The online plant-based community have had a lot to say. Whilst some found the Easter egg to be hilarious others deemed it inappropriate.


Is this just an ingenious marketing strategy? Knowing that the egg plant is used to represent the male genitals on social media and other forms of digital social interaction, could have actually inspired this Easter egg idea. What do you think?

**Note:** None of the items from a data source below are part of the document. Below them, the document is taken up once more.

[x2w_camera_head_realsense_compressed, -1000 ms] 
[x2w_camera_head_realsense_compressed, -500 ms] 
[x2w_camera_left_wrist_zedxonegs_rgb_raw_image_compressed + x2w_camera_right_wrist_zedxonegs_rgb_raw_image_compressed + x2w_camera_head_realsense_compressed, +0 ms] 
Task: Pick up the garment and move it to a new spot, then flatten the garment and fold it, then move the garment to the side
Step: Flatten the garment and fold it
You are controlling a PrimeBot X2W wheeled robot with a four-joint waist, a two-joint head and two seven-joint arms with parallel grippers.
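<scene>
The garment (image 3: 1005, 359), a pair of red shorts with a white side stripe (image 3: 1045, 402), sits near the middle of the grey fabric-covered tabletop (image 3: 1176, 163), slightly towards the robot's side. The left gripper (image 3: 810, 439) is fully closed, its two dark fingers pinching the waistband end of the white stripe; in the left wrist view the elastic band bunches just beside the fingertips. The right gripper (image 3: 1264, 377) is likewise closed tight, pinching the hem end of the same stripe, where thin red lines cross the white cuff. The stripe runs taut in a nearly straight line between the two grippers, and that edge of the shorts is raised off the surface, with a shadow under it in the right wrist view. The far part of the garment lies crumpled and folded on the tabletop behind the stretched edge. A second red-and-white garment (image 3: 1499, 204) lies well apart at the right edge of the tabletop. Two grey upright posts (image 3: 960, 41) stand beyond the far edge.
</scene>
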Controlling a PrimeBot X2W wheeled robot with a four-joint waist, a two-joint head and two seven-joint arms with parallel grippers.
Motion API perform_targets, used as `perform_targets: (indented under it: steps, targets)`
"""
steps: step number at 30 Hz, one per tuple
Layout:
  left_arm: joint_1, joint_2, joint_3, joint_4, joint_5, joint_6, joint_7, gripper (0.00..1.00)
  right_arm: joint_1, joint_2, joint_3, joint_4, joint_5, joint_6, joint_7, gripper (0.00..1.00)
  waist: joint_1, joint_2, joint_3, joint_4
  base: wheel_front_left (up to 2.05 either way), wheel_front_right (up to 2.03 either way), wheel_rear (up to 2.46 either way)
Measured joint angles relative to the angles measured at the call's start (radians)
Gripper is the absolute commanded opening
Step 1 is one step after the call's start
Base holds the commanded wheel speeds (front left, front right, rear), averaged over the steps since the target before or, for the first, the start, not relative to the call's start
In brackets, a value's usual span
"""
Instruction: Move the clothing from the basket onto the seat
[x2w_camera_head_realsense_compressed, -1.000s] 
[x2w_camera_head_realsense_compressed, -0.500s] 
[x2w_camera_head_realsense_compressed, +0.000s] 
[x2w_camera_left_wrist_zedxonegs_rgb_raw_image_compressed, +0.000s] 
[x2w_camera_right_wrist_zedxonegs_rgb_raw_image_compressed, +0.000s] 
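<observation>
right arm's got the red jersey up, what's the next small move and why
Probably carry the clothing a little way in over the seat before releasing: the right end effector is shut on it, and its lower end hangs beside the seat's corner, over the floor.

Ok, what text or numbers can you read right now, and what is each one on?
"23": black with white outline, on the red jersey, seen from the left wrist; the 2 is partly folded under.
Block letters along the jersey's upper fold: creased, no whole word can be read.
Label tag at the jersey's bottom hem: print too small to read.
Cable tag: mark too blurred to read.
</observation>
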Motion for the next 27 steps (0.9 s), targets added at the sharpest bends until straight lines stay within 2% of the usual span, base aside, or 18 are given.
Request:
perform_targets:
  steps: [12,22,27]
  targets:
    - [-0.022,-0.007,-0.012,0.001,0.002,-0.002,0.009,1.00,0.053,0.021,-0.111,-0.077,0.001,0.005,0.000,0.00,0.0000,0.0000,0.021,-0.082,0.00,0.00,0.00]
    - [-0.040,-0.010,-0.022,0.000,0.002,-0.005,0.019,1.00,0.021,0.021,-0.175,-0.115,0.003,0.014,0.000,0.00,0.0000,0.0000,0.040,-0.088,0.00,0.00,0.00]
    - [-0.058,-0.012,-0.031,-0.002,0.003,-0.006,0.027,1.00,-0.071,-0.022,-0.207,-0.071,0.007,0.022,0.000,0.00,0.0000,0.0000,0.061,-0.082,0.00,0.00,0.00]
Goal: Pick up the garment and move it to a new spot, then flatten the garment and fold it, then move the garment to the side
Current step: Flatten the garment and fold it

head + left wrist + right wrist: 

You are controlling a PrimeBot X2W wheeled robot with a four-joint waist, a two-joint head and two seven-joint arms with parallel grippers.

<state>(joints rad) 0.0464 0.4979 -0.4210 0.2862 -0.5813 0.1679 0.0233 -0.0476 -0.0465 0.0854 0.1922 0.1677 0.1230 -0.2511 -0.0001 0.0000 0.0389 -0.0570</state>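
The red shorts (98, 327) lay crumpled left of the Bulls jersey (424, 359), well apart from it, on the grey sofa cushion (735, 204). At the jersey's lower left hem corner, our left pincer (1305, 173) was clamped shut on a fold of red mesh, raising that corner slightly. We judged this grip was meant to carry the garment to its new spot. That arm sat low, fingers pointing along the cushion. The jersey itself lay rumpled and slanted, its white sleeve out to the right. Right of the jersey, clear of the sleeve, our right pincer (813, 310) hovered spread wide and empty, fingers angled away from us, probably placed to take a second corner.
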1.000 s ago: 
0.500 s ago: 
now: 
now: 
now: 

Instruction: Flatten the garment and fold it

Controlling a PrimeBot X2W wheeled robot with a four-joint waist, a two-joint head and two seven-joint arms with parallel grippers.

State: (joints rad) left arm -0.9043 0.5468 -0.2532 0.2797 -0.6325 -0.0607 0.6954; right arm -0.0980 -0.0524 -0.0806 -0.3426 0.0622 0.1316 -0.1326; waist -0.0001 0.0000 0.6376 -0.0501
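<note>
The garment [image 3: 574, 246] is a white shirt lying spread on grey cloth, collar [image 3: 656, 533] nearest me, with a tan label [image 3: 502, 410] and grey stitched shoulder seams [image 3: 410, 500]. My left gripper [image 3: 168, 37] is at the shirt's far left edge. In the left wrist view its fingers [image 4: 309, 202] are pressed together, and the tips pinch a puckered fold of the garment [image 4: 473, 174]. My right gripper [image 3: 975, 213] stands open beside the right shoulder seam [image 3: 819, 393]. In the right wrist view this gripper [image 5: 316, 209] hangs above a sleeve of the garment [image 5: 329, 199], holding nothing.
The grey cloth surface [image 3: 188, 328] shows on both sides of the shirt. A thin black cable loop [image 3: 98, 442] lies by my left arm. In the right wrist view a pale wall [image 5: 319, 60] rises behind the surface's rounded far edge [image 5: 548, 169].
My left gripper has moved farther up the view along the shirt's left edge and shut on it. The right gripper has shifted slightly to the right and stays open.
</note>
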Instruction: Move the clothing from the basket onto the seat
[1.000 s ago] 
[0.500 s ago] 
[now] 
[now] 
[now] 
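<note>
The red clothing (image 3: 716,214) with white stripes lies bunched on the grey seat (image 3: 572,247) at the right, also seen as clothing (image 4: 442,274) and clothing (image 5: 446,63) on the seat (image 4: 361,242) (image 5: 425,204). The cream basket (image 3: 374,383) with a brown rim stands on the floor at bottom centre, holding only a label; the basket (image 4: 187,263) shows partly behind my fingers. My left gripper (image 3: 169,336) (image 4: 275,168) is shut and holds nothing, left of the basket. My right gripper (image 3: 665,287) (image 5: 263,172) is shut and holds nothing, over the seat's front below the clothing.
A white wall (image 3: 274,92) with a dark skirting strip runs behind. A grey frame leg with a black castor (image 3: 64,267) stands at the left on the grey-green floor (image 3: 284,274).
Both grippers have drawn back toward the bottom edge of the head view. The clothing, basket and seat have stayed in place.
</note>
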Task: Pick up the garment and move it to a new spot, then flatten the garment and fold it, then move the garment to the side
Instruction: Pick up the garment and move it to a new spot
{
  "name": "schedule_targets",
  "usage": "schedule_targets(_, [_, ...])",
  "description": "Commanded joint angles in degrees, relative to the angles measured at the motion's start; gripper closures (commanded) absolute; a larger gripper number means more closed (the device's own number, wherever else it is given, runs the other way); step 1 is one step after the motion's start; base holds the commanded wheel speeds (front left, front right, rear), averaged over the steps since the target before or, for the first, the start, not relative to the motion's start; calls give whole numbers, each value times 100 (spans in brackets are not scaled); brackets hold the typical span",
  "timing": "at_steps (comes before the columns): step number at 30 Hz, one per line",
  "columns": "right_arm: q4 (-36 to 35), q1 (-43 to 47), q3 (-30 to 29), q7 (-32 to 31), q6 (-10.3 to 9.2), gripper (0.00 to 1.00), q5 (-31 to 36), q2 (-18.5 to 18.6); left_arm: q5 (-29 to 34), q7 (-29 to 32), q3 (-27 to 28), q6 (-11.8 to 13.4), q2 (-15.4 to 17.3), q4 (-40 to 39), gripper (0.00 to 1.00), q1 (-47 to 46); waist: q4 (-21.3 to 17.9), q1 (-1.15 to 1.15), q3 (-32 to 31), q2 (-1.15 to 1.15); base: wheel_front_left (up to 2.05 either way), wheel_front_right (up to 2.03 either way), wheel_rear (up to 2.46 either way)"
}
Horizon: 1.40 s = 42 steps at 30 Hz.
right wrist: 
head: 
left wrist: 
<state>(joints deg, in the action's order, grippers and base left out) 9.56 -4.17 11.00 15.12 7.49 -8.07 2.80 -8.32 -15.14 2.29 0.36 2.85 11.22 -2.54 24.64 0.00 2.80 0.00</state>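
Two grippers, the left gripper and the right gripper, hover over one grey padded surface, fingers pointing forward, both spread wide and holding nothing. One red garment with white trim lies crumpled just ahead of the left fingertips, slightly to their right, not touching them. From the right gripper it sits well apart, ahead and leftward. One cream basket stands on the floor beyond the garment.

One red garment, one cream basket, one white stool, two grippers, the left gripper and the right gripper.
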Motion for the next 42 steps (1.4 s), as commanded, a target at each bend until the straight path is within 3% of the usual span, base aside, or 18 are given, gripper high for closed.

Some consumers feel that this really could end up hurting the Marks and Spencer brand. They just can’t seem to fathom the thought of the well respected organisation using cheap tactics to win over a younger crowd. It’s just not what they expected from such a wholesome company. Will this ultimately tarnish the Marks and Spencer’s brand?


The Second Egg

Fortunately the Marks & Spencer’s infamous eggplant Easter egg is not the only plant-based egg they have in 2021. They have something a little unless headline worthy available for their vegan customers. The Single Origin Dark Chocolate Egg with Truffles. We instantly fell in love with the elegant packaging this Easter egg is wrapped up in. The sad news is at the time we are publishing this article this particular Plant-Based delight is currently out of stock. Fingers crossed that they will be back in stock very soon. Perhaps these eggs were so good they’re struggling to keep up with the demand in time for Easter. Have you tried it yet? What are your thought on the taste and presentation of this dark chocolate vegan egg with truffles?

Other Vegan Easter Egg

Marks and Spencer’s vegan Easter eggs are just one of the many plant-based options available in supermarkets today. Luckily there are plenty more vegan Easter eggs for you to try. The good news is that finding a vegan Easter egg is easier now than it’s ever been. That’s all thanks to the wonders of the internet. We at Caavakushi have also made it a whole lot more convenient for plant-based individuals to enjoy Easter eggs this Easter. Search the word ‘Easter egg’ on the Caavakushi vegan search engine and find all the vegan options that are available to you.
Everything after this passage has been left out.